Раньше зыряне весело, однако, жили. С Покрова гуляли до первого зазимка.
Был Гаврило пьян.
Он стоял прям…
— Как вы мне приказали, я отсчитал сперва три кубка… А потом шли уже без счета.
Стихи Симонова “С тобой и без тебя” не столь бездарны, сколь холодны. И — безнадежный литературный консерватизм. Дух православия и народности. Недостает лишь самодержавия, чтобы стало совсем противно. Впрочем, это объяснимо. Несчастное поколение воспитано на лжемарксистских схемах. В погоне за “благородным металлом твердости” они обратились к традиции. Фабрика-кухня показалась им безвкуснее поварни. Симонов уже начал разговаривать с господом богом. Заблуждение это опасно. Русское дорого нам, ибо звучит как мировое, а вовсе не ввиду мнимых преимуществ русского кваса над пильзенским пивом.
В бой пошли, там известное дело: кто в земотдел, кто в здравотдел.
Ахмадеев.
Примета: дождь на голые ветки — голод будет.

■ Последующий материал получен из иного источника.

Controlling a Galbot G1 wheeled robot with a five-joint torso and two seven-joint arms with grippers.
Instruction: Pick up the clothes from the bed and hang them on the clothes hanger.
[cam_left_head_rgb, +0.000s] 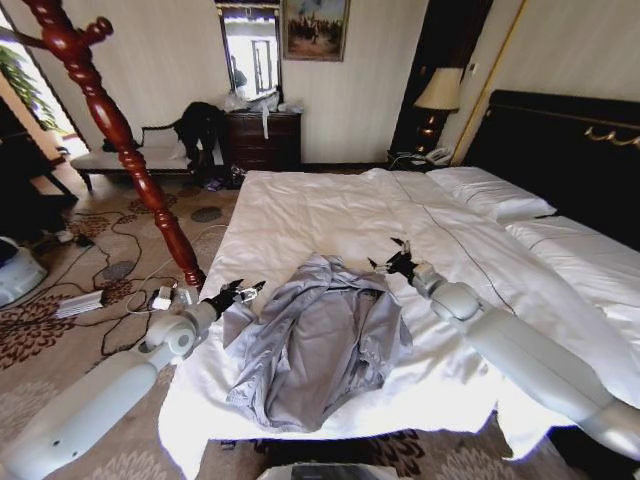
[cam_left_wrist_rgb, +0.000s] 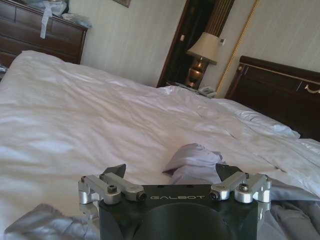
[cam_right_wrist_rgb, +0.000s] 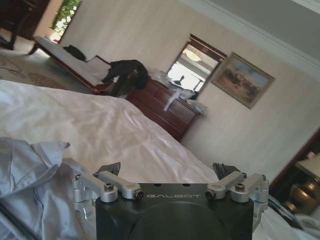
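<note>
1. Here's the light silvery-grey crinkly jacket (cam_left_head_rgb: 318, 345), lying spread and rumpled near the foot edge of the wide white-sheeted bed (cam_left_head_rgb: 330, 215), collar end pointing toward the pillows.
2. The left gripper (cam_left_head_rgb: 243, 291) hangs just beside the jacket's left shoulder, jaws spread wide, nothing between them.
3. The right gripper (cam_left_head_rgb: 394, 258) sits at the collar end on the other side, jaws likewise apart and empty.
4. In the left wrist view, a raised fold of the grey fabric (cam_left_wrist_rgb: 192, 160) stands just ahead of the left gripper (cam_left_wrist_rgb: 172, 172), a fair thing to pinch.
5. My read: this is the approach to the grasp. Each gripper should take one shoulder and bite jacket only, not the sheet beneath, or the bedding comes up too.
6. The sheet is soft and wrinkled, crossed by a thin dark seam line (cam_left_head_rgb: 440, 225).
7. Around the room: a reddish-brown turned wooden pole stand (cam_left_head_rgb: 120, 135) left of the bed, a dark wooden dresser (cam_left_head_rgb: 262, 138) at the far wall, and a bedside lamp (cam_left_head_rgb: 438, 92).
</note>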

Ни следу, ни огня, ни крику,
Не брешут псы сторожевые.
Да полно! Есть ли тут живые?
Дома нахохлились, как совы,
И спят, и двери на засовах.
Образ есть орудие искусства. Образ, как орудие. Эту аналогию можно провести со всей последовательностью и философской глубиной.
Глубочайшая идея и гвоздь марксистской теории познания есть идея, что отношение к миру есть отношение к орудию.
6/IV-43.
Апрель за окном. Грязная улица провинциального городка. В бараке, где я лежу, холодно. Разговоры солдат о еде, о воровстве старшин, о доме. Нищая, израненная солдатская Россия.

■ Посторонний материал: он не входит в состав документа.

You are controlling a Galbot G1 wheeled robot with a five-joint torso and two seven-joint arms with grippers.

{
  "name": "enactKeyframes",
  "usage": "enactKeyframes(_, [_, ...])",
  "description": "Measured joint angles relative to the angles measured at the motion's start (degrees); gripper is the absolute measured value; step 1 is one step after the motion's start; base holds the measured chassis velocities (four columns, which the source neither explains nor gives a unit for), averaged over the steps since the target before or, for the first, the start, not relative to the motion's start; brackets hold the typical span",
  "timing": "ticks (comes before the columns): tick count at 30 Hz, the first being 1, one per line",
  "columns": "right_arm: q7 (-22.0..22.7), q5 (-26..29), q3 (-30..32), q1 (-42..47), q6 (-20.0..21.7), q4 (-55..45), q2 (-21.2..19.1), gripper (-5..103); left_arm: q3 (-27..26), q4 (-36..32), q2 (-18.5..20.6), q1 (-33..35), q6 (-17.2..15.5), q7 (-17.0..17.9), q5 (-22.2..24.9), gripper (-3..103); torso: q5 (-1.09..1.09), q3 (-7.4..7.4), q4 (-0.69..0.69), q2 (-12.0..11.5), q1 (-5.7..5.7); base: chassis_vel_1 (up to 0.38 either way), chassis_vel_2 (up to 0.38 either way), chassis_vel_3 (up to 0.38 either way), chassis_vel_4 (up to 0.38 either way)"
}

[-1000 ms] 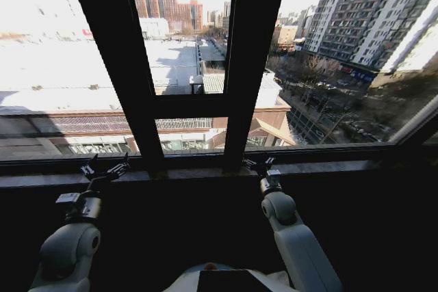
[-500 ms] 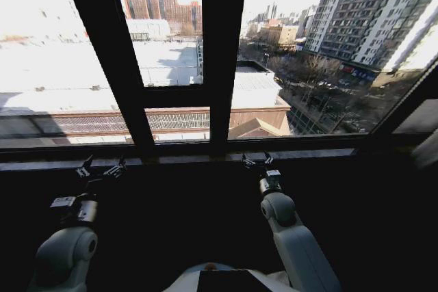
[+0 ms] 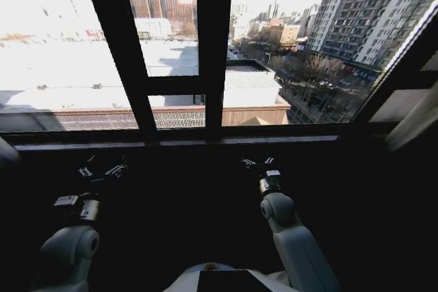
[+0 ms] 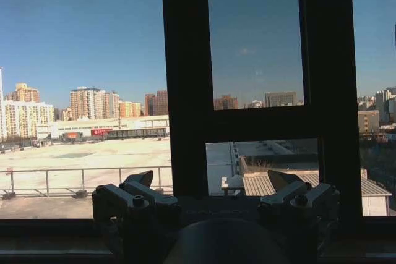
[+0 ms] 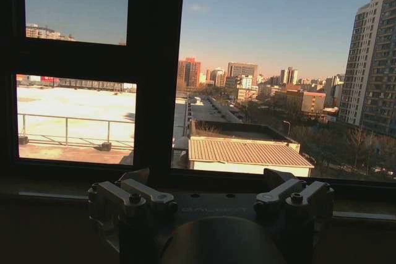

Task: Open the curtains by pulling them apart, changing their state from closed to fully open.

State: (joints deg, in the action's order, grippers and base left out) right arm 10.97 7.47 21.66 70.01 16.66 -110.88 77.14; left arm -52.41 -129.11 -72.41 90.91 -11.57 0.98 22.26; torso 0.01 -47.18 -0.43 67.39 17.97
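Already the curtains (image 3: 419,117) sit off to the sides: a pale fold of sheer fabric hangs at the far right edge of the head view, beside the slanted window frame, and a faint pale bulge at the far left edge may be the other panel, though that is hard to tell. Between them the glass is bare, crossed by the dark window frame bars (image 3: 209,46), with rooftops and tower blocks beyond.

Both arms are low, in front of the dark wall under the window sill (image 3: 185,143). The left gripper (image 3: 102,169) and the right gripper (image 3: 259,163) are each spread wide with nothing between the fingers, pointing at the window, well apart from any fabric.

As a judgement, the risk is that the right panel is not fully drawn back; reaching for it from here, well off to the side, could mean a weak pinch on thin pleats that slips, or a finger striking the frame.

No containers are in view.
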Motion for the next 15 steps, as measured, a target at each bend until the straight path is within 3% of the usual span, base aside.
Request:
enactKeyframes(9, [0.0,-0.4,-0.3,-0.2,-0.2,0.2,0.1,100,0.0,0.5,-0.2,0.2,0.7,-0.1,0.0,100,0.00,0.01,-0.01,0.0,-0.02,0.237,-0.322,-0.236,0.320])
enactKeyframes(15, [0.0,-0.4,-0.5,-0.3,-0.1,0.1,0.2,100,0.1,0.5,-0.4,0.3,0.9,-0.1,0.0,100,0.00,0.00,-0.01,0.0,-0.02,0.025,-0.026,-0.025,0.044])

И вот, глядя на редкие хлопья апрельского снега, обдумываю я свою короткую жизнь. Что я знал? Что я сделал? Был ли счастлив?
В детстве я помню только зиму. В комнатах тепло. Я болен. Мне нравится эта бредовая белизна раннего детства. Я расту один, приучаясь к мечтам и лени.
В восемь лет я написал первые стихи.
В двенадцать ощущал себя поэтом.
В семнадцать мучился неверием в себя.
Мне было семнадцать лет; я не знал ни жизни, ни сильных страстей. Я много читал, мечтал еще больше. Жизнь текла спокойно, как надо. Мысли были абстрактны, мечты туманны. Ничто не побуждало к деятельности. Мир больших страстей был за окном. Эти страсти мне казались банальными. Я жил один в сравнении с другими, и честолюбие меня не тревожило. Но часто я чувствовал себя бессильным. Перо выпадало из рук. Да и о чем я мог сказать миру.
Осенью тридцать восьмого я встретил людей, впервые разбудивших мою душу. Осенью тридцать девятого состоялся наш союз шести, заговор равных против косности в литературе.
12 декабря я впервые выступил со стихами перед многолюдным собранием. И был встречен благосклонно. Была стенограмма этого первого диспута о нас. Вероятно, она утеряна.
Мне было уже двадцать лет, когда я впервые полюбил. Эта любовь не была счастливой. Она была отравлена ревностью и неверием, этими знаками недолгой любви. Эта любовь закончилась весьма печально anno domini 1941, ноября 16 дня.
Мне был двадцать один год и двадцать два дня, когда началась война. Она переменила мои мысли и всколыхнула душу. В голове моей родились дерзкие планы, которые осуществить мне не удалось.
В день, когда мне исполнилось двадцать два года, я стал солдатом, узнав перед этим голод и озверение бегства.
13 сентября года 42 я прибыл на передовую. Через полгода и 10 дней был ранен в левую руку. И вот я лежу здесь, в солдатском госпитале, среди солдат российских, беседующих о еде, и думаю, хороша ли была моя жизнь? Был ли я счастлив?
15/IV-43.
Госпиталь легко раненных. Рыбинск. По-весеннему неприбранный город. Волжский говор. Спешат по улицам дети и женщины. И все несут хлеб. Черный хлеб.
Мы лежим по двое на койках. Мой сосед — повар. Мы говорим о еде.
— Потом закладываем во фритюр, — говорит он.
Разговоры солдат о весне, об урожае, о конце войны.
Один рассказывает:
— Сижу на солнышке, вижу, старик идет. Маленький такой, без шапки, и волосы у него на лысине светятся.
— Здорово, боец. Скоро ли домой поедешь?